§ PROBLEM REQUIREMENTS:
Please transcribe the records precisely; pictures stay out of your copy.

§ DATA LISTING:
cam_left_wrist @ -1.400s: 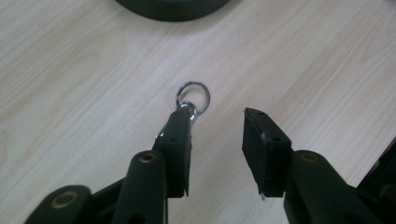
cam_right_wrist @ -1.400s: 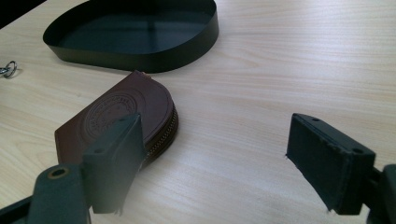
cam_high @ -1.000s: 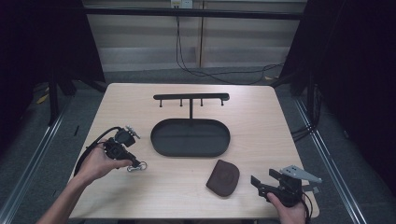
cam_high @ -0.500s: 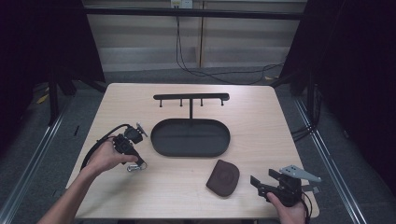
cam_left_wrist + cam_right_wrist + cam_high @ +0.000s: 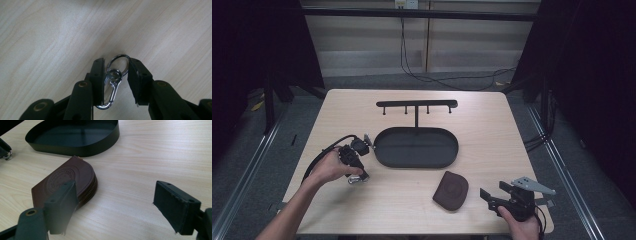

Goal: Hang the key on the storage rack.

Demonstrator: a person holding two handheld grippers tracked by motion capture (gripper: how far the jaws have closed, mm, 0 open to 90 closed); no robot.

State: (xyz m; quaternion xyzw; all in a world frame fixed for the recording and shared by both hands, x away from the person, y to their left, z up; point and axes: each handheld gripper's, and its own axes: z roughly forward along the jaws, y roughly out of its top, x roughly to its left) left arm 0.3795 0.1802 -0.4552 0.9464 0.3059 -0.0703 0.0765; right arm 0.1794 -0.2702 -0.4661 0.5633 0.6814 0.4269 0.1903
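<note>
On table, left tongs straddle keyring, downturned.

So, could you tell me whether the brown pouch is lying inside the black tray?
No, the brown pouch lies on the table outside the black tray.

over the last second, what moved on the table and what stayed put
The left claw slid a little toward the oval tray, its jaws set around the metal key ring clip with a gap on one side. The right claw, jaws wide apart, the brown coin pouch and the hook rack stayed as they were.
</note>
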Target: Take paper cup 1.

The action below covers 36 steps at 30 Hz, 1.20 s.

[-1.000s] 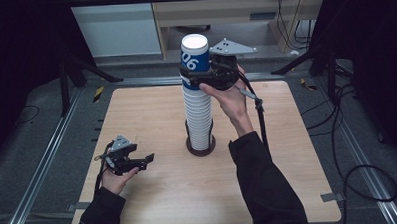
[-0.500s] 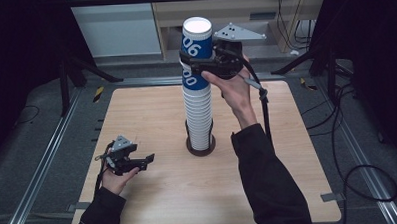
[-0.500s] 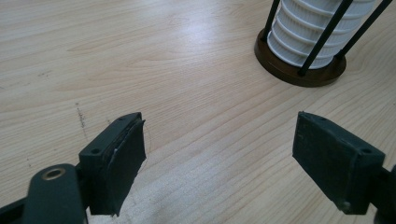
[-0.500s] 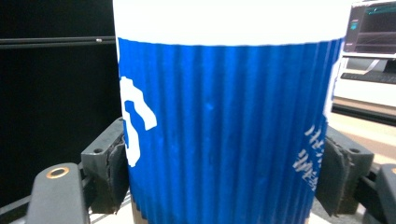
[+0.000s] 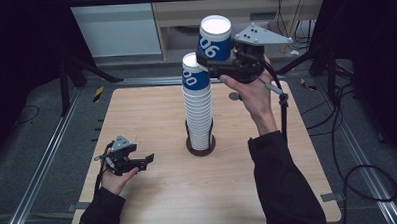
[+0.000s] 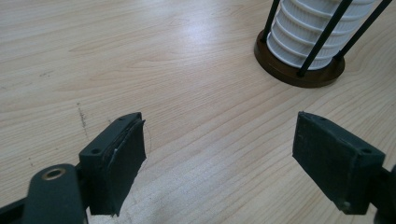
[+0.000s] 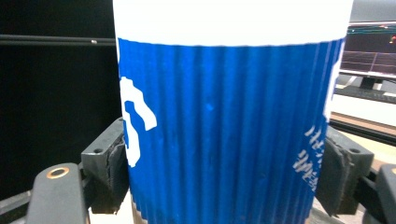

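With my right gripper [image 5: 208, 59] clamped on one blue cup [image 5: 214, 39], I held it clear above the stack [image 5: 198, 109], many cups left; my left gripper [image 5: 145, 160] rested wide open.

Legible markings are few. The lifted cup [image 5: 215, 39], blue-sleeved with a white rim, carries large white figures reading "06" or perhaps "90", seen tilted in the high view. In the right gripper view the same cup [image 7: 224, 126] shows part of a large white figure at its left edge and small white script at its right edge, too blurred to read. The top cup of the stack [image 5: 195, 78] bears a white mark on its blue band, not legible.
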Tool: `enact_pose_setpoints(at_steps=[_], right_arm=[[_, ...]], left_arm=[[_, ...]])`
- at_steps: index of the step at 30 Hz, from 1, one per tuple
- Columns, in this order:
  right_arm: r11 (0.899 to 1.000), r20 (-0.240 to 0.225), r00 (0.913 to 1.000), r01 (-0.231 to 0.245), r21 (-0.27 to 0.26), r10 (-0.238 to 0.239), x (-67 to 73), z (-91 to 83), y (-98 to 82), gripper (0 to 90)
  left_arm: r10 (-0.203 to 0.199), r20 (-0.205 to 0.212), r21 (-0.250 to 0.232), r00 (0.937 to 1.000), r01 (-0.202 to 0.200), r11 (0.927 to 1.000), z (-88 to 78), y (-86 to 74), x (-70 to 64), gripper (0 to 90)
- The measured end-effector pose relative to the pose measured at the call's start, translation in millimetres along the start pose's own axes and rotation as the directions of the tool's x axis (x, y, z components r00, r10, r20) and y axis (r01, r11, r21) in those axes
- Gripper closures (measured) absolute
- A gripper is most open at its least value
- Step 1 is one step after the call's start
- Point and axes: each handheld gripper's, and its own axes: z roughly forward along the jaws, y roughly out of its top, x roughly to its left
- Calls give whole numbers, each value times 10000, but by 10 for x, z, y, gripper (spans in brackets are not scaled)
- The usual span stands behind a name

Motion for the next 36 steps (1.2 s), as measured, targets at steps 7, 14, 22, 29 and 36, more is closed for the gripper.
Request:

§ TASK SOLUTION:
cam_left_wrist @ -1.400s: 
cam_right_wrist @ -1.400s: 
cam_high @ -1.000s: 
cam_high @ -0.500s: 
cam_left_wrist + cam_right_wrist + cam_high @ +0.000s: 

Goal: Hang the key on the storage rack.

Demonstrator: a person holding two handheld grippers tracked by motion capture (gripper: how far the jaws have closed, mm, 0 open to 90 closed); no robot.

State: (xyz m; quaternion xyzw; all in a world frame fixed for the recording and shared by both hands, x away from the person, y to their left, z up; point and axes: each handheld gripper's, and its own axes: z roughly forward along the jaws, y roughly out of its top, x roughly to its left) left arm 0.3795 0.1802 -0.4552 0.9464 0.3059 -0.0703 0.0765; right arm 0.1794 -0.2702 -0.4661 0.5633 0.6814 0.4269 0.1903
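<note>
On table, left tongs straddle keyring, downturned.

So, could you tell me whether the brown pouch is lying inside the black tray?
No, the brown pouch lies on the table outside the black tray.

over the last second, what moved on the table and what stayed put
The left claw slid a little toward the oval tray, its jaws set around the metal key ring clip with a gap on one side. The right claw, jaws wide apart, the brown coin pouch and the hook rack stayed as they were.
</note>
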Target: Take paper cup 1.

The action below covers 36 steps at 30 Hz, 1.20 s.

[-1.000s] 
[-0.500s] 
[-0.500s] 
[-0.500s] 
[+0.000s] 
[+0.000s] 
[+0.000s] 

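With my right gripper [image 5: 208, 59] clamped on one blue cup [image 5: 214, 39], I held it clear above the stack [image 5: 198, 109], many cups left; my left gripper [image 5: 145, 160] rested wide open.

Legible markings are few. The lifted cup [image 5: 215, 39], blue-sleeved with a white rim, carries large white figures reading "06" or perhaps "90", seen tilted in the high view. In the right gripper view the same cup [image 7: 224, 126] shows part of a large white figure at its left edge and small white script at its right edge, too blurred to read. The top cup of the stack [image 5: 195, 78] bears a white mark on its blue band, not legible.
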Tool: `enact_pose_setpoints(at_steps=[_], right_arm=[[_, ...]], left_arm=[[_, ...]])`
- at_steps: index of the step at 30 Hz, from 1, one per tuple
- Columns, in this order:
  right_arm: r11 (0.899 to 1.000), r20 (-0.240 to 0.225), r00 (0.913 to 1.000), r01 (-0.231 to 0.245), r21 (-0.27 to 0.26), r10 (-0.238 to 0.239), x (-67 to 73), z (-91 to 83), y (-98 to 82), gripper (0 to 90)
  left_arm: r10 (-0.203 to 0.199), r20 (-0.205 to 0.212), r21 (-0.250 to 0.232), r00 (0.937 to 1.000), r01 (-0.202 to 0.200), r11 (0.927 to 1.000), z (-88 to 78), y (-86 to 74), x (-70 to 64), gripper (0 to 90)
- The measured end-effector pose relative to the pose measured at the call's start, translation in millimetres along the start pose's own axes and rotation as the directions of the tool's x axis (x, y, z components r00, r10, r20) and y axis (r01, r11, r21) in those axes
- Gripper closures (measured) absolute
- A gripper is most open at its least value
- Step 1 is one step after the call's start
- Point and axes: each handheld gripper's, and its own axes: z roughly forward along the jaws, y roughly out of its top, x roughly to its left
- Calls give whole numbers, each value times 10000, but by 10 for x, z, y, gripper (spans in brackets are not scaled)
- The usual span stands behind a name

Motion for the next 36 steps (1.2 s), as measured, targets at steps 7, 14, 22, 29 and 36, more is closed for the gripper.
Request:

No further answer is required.